Birds were also plentiful and active. An osprey sat at the top of a tall tree, watching us fish for a good 30 minutes before deciding to show us how to catch a real fish. I heard a huge splash behind me, turned around and saw a splash that I imagined could only be caused by a large boulder falling into the river. A second later, the osprey emerged with a good sized fish in its claws.
A lowly seagull also decided to out-fish us and as can be seen below, happily feasting on its fresh catch.
Unfortunately for this poor gull though, he was not the biggest bird on the water that morning and shortly after his meal was stolen by a great blue heron. Needless to say, he did not seem happy.

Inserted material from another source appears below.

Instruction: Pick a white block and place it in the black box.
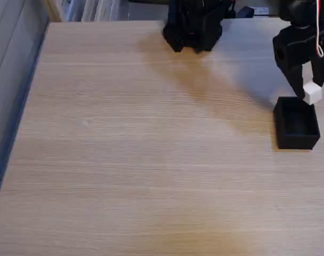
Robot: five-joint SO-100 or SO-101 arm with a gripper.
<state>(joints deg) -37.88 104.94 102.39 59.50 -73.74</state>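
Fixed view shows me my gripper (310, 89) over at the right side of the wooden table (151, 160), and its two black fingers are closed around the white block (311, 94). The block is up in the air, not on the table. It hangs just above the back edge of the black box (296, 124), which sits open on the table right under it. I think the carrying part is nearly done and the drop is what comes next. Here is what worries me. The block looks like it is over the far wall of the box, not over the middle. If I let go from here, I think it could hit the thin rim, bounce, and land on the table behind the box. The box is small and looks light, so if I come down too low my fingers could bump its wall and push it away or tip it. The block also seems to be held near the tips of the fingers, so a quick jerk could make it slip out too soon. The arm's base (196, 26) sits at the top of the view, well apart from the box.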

2. There are a lot of big fish in this river
Wildlife was not the only excitement we witnessed on the river. Caddis hatches and undisturbed pools reminded me of just how many browns are in this river. One nice thing about the Grand is that a tiny fish here is generally 8-10″ due to the decent size of stockers. Average fish are a bit bigger and fish in the high 20’s are taken often. While we had a few nice fish roll on us, most of the fish we caught were in the 10-14″ range. I’m not complaining, I’ll take those fish any day. I’ve always found the larger fish on the Grand quite picky, no doubt due in large part to the sheer number of flies they have seen in their long lives. In clear water conditions, especially when fishing a dry fly, it seems even a 6x tippet or the slightest of water disturbance can alert them.
The fly of the month for us has been the Bubble Caddis Emerger. I just started tying and fishing this fly and I have to say, so far it hands down beats fishing a more typical elk hair caddis. The fish here seem to prefer it and it’s nice that it can be fished both as a dry or an emerger.
3. At least some of the stories about clowns on this river are true
Ah yes and then there’s the clowns. I’ll start by saying that in the countless times I’ve fished the Grand in the past, I’ve been lucky enough to avoid them. I’m sure it’s not as bad as people say, certainly nothing like the real circus found on the lower sections of some rivers during a good steelhead run. Nevertheless, a couple hours into fishing one morning, we ran across one such person.
We were fishing a productive stretch of water and started working the water directly in front of us. We were carefully covering all of the water, working out towards the other (deeper) side of the pool which seemed to be holding some better fish. We noticed a person enter the river downstream, dressed entirely in black. He stood around for a minute or two after which he crossed to the other side of the river and began stomping upstream with rod in hand. We weren’t quite sure what to make of him – it was hard to see from a distance, but he certainly wasn’t wearing your typical fishing gear. It was a cold morning and he was dressed in long, plain black cloth. He literally walked right into the pool we were so anxiously working towards, no more than 40 feet away from us and began casting across the river directly into the water we were fishing.
It’s a good thing I was in too good of a mood (and am generally too nice a person) to say anything, because I have honestly never seen anyone be so rude or bold on a river in my life. He made casts that were no more than a few feet from our drifts. Eventually he moved on upstream, while we were left to ponder what just happened and deal with the fact that he just spooked every fish in the river.
Thankfully, you shouldn’t expect to see this stuff too often and it was already later in the morning. One more plus for early mornings on the river though: increased chance of avoiding situations like this one.